人の間から前髪を逆立てた背の高い青年が歩いてきた。青年のズボンのチェーンがじゃらじゃらと音を鳴らす。
「り、リーダー!こ、こいつはクラスメートの女子です!なんか、『クラッシュ・ブレイカー』に興味があるとかで・・・・・・」
宇佐美が回らない舌でリーダーらしき青年に多恵子の説明をする。何も話さないのはさすがにまずいので、恐る恐る口を開く。
「そ、染島多恵子、です!宇佐美君とは同じクラスで、よくしてもらってます!よ、よろしくお願いしましゅ!ひぃ、噛んじゃった・・・・・・」
緊張のあまり多恵子の舌も回らなくなり、挙句の果てには噛んでしまった。こんな調子じゃ命がいくつあっても足りない。出来ることなら今、穴があったらもぐりこみたい。
「まあまあ、そんなに固くならなくてもいいんだよ?リーダーもさ、そんな怖い顔してないで!多恵子ちゃんが怖がっちゃうじゃん!」
小麦色の肌の、快活そうなジャージを着たスタイルのいい少女が多恵子をフォローしてくれた。それだけで涙が出そうになる。

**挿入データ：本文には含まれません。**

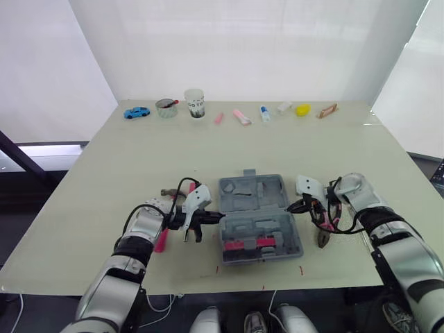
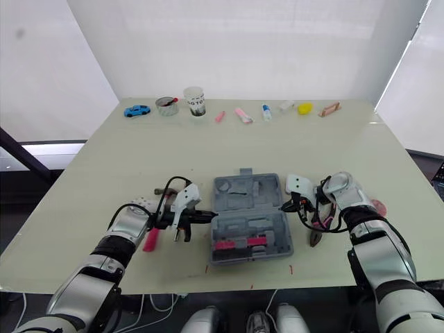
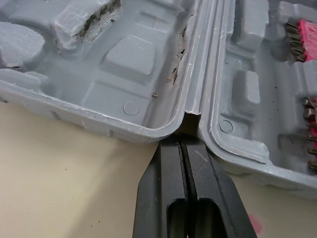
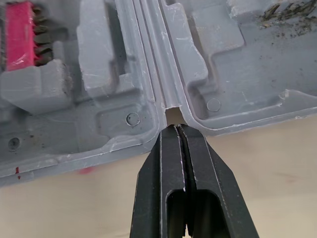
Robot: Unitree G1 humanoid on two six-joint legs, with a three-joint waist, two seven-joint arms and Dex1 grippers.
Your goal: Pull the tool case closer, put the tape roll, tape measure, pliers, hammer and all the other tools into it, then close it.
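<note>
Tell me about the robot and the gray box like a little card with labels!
case: open, lying flat on the table
inside: pink pieces in the near half
left gripper: fingers shut, tips at the hinge notch on the case's left side
right gripper: fingers shut, tips at the hinge notch on the right side
pliers: on the table right of the case
pink tool: on the table left of the case
far edge: toy car, cup, small bits in a row
</note>
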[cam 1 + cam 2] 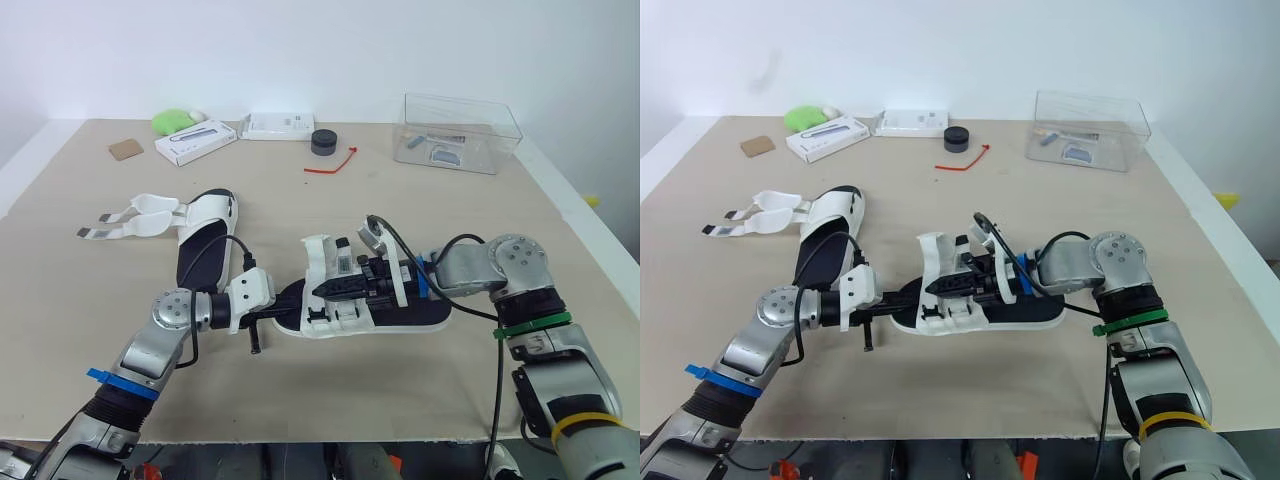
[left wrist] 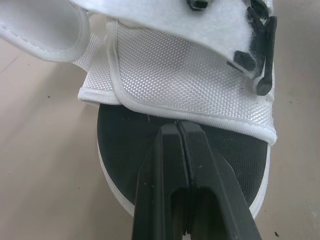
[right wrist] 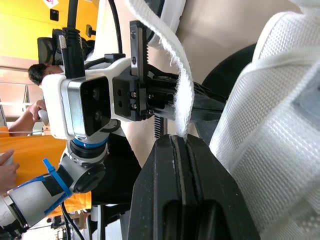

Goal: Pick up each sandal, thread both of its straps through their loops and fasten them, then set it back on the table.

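On the table [image 1: 420, 392], front centre, flat on its sole: white sandal [image 1: 400, 316]. Clamped at its frayed white strap [image 3: 182, 100] by the right gripper [image 1: 322, 290]. Touched on the black footbed [image 2: 125, 145] by the left gripper [image 1: 290, 298], jaws together. Further left: second sandal [image 1: 200, 235], straps unfastened.

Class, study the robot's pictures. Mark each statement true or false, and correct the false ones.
1. Two sandals are in view. True: a near sandal and a far sandal.
2. The right gripper pinches a white strap. True.
3. The far sandal's straps are fastened. False: they lie spread open.
4. The clear box stands at the left rear of the table. False: right rear.
5. The left gripper is wide open. False: it is shut.
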You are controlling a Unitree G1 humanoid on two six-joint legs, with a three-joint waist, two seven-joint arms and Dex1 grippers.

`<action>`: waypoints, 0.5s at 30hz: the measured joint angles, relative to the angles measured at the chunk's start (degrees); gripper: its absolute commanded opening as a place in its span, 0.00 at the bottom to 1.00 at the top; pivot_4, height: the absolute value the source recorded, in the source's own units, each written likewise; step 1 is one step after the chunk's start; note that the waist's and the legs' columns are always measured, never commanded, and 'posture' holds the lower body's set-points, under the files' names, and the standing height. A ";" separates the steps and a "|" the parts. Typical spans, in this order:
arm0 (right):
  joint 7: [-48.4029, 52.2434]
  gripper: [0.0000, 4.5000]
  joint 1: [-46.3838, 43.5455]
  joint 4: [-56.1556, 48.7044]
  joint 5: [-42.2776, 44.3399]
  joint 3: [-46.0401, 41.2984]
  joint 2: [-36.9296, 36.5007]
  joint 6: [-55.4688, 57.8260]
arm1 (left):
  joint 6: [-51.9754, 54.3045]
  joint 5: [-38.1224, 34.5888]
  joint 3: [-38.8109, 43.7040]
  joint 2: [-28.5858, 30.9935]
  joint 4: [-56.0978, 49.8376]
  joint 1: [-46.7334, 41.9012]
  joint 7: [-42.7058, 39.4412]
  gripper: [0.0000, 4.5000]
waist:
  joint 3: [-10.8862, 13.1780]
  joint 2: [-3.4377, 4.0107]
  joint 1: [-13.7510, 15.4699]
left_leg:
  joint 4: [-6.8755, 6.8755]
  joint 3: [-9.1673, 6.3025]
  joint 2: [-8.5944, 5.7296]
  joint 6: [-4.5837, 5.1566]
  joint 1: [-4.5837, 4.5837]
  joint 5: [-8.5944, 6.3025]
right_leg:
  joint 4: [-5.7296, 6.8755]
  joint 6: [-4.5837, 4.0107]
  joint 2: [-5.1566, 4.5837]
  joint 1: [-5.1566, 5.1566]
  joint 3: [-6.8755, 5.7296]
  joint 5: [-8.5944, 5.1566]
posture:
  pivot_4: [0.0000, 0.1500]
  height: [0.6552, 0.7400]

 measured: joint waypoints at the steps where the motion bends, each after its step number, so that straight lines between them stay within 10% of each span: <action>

リーダーは少女を見て溜息をつくと、ぶっきらぼうに告げた。
「『クラッシュ・ブレイカー』は差別したり仲間はずれにしたりはしねぇよ。たとえそれがほかの魔石所持者でも同じ。敵意がねぇ奴を攻撃はしねぇよ」
「よかったぁ、てっきり多恵子ちゃんをボコっちゃうのかと思ったよ」
「ええと・・・・・・あ、ありがとうございます?」
なぜ疑問系なのかはわからなかったが、ひとまず多恵子は認められたらしい。なぜか宇佐美も顔を輝かせて「ありがとうございますっす!」と頭を下げた。